Lindsey Graham on N. Korea summit: "We're a long ways away from an agreement"

Sen. Lindsey Graham says despite President Trump signing a "comprehensive agreement" with North Korean dictator Kim Jong Un, it's simply an "agreement in principle" that must first come to Congress for approval. 

"This is a first step, this is a good start but we're a long ways away from an agreement," Graham told "CBS This Morning" on Tuesday. 

While Graham said he congratulated Mr. Trump on bringing about such an "historic opportunity" to help end the Korean war and force the regime to give up its nuclear capabilities, he noted, "They've promised to give up their nuclear weapons, they've done this twice."

The summit came to a close in Singapore with an agreement that resulted in an understanding that Pyongyang would work toward denuclearization and the U.S. would end joint military exercises with South Korea.

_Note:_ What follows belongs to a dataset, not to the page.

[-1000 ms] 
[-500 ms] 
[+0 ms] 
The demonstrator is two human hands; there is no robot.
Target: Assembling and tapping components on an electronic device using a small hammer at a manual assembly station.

Graham noted that the pause in exercises gives the US. "breathing space" to get to an agreement with Kim and give him assurances.  The senator said that he doesn't "mind" the U.S. putting such exercises on hold, but said he would object "violently" to the withdrawal of U.S. forces from South Korea. 

"If we withdraw our forces and that's part of a deal, I can't support the deal, that deal will lead to more conflict, not less," said Graham.  

Sen. Graham: "China is trying to play President Trump though North Korea"

He added, "I'm willing to do a lot of things to get them to give up their nuclear weapons and end their missile program. He can have a membership at Trump National [golf course], I really don't care how generous we are as long as we don't go too far when it comes to our troop presence."

Asked if it was appropriate for the president to extend an invitation to the dictator who's been accused of human rights abuses in his own country, Graham said that while Kim is a "very bad guy," he's "willing to deal with him" on the condition that "we end this madness in North Korea."

"He can come to the White House as long as he gives up his nuclear program, gives up his missile program. I'm a realist. I'm not trying to bring democracy to North Korea, I'm not trying to unify North Korea-South Korea, I'm trying to help this president end a conflict between us and North Korea where they have a capability to hit America soon and give up their nuclear weapons before they sell them to somebody who would use them," he added.